Exercise description: Write out again, exactly as they appear, the lines from the start of the data below through the line with "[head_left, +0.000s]"; no pictures.

Input data:
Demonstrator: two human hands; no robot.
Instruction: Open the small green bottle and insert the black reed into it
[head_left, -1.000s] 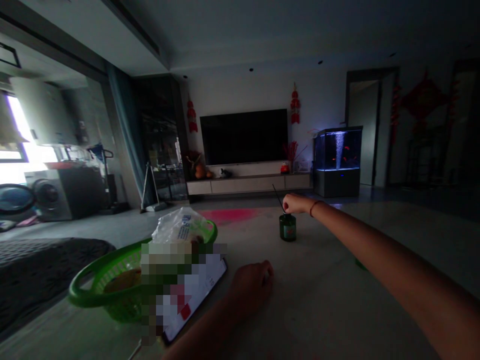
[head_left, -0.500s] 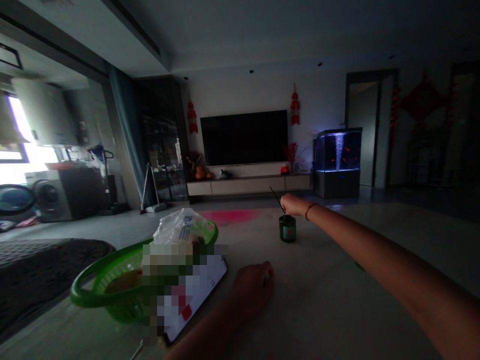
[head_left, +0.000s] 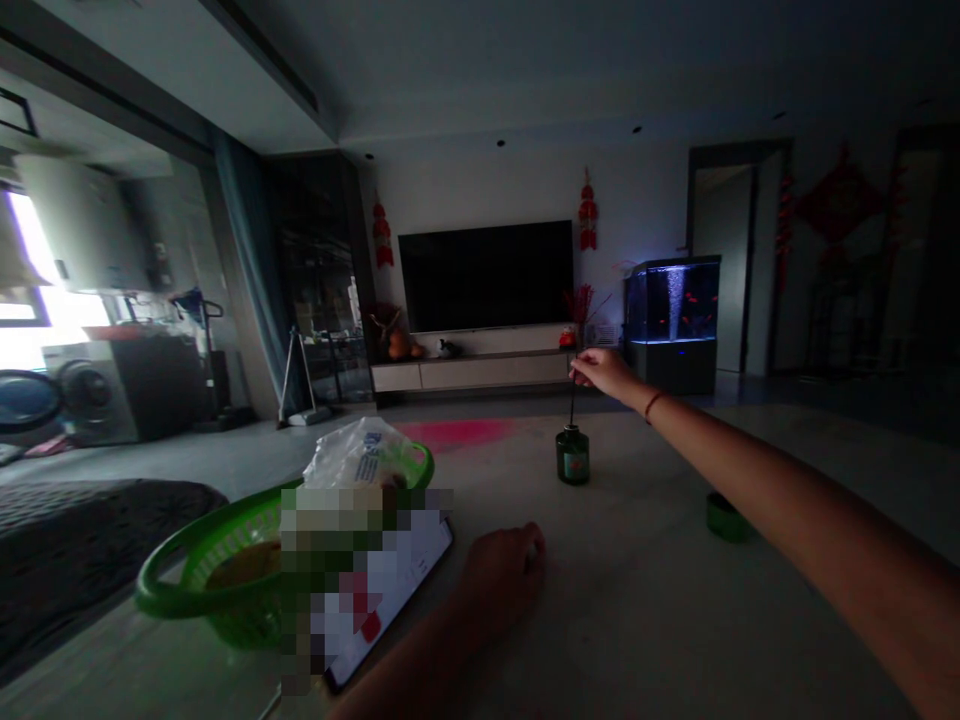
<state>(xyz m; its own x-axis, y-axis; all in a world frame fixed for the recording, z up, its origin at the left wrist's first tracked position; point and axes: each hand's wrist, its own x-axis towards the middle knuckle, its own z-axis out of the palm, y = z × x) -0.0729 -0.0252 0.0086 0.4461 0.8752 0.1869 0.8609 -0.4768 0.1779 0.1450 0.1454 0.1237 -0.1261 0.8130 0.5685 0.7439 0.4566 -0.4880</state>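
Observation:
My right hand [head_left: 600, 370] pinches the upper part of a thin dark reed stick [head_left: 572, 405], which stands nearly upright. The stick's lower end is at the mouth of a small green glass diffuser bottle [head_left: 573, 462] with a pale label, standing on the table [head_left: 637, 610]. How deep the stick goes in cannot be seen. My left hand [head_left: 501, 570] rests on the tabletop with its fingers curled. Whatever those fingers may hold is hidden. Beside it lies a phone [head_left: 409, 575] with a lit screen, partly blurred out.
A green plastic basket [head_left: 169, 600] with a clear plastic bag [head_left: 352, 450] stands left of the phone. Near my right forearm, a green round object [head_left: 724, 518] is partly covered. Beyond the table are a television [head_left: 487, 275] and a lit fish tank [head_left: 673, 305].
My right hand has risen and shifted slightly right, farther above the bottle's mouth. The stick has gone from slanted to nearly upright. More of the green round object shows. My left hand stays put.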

Reply to the task:
Demonstrator: two human hands; no robot.
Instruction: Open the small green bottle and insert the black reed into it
[head_left, -1.000s] 
[head_left, -0.500s] 
[head_left, +0.000s] 

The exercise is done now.